Palm oil at the core for free trade pact
13/1/07 ( Business Line) Cebu (Philippines) - Malaysia and palm oil may turn out to be the sticking points in the attempt to hammer out a Free Trade Agreement between India and the ten-member ASEAN group.
The Prime Minister, Dr Manmohan Singh, flew this evening into the island beach resort of Cebu in the Philippines for another summit meeting with leaders of the ASEAN, conscious of the difficulties down the road.
"I believe that the India-ASEAN FTA is an important initiative to promote this greater economic synergy and I shall use this opportunity to explore steps that both sides can take to hasten the conclusion of this important agreement," he said in a statement released before his departure.

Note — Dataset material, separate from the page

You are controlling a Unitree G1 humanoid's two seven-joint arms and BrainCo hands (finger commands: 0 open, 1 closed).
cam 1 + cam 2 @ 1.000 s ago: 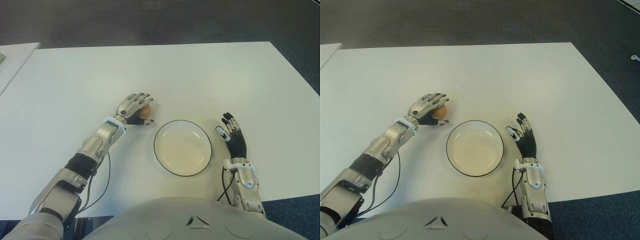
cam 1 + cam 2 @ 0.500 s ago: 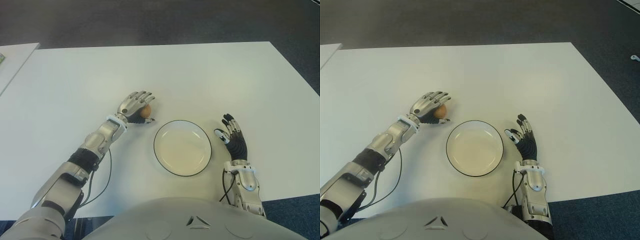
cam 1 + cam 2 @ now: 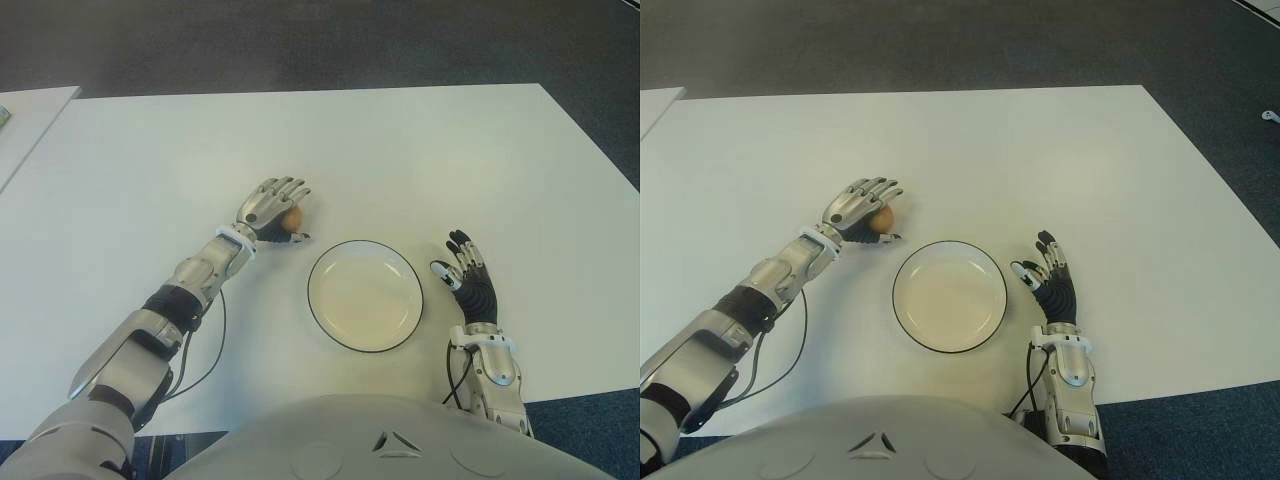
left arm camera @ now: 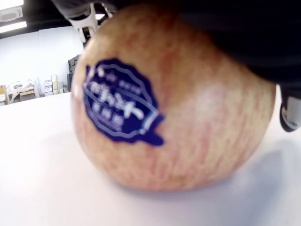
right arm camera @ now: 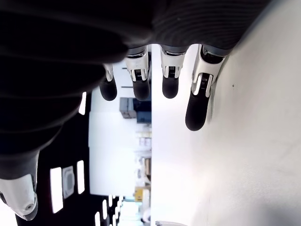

The negotiations on the FTA that began more than three years ago have stumbled over the issue of how high a duty India can set on specifically four sensitive farm goods imported from the ASEAN: crude palm oil (80 per cent), refined palm oil (90 per cent), pepper (70 per cent) and tea (100 per cent).
Under sustained pressure from edible oil growers and producers, India's negotiators have been unable to provide any assurances that it will wind down the rates as quickly as ASEAN and its principal exporters, Malaysia and Indonesia, want. India says it might bring them down by 2022; ASEAN wants it done by 2015 with reasonable reductions by 2011.
India imported about 2.5 million tonnes of palm oil, both crude and refined, in 2005-06. Even after the high duties levied, these work out to be one of the cheapest edible oils in the wholesale market at around Rs 45 a kg. Any reduction of the duties would drive down prices of not just palm oil but more critically the margins for producers of mustard, groundnut and kardi oils.
The Commerce Minister, Mr Kamal Nath, who arrived in Cebu a couple of days ahead, has tried to persuade the ASEAN leaders to recognise the sensitivities of the farm sector in India. But his attempts have not yet brought the ASEAN around.
The Prime Minister is scheduled to meet separately with the Malaysian Prime Minister, Mr Abdullah Bin Ahmad Badawi, on Sunday ahead of the summit meeting with the ASEAN leaders.
The FTA was originally supposed to have been implemented a year ago. The indications for now are that it may not be brought into play for at least another six months.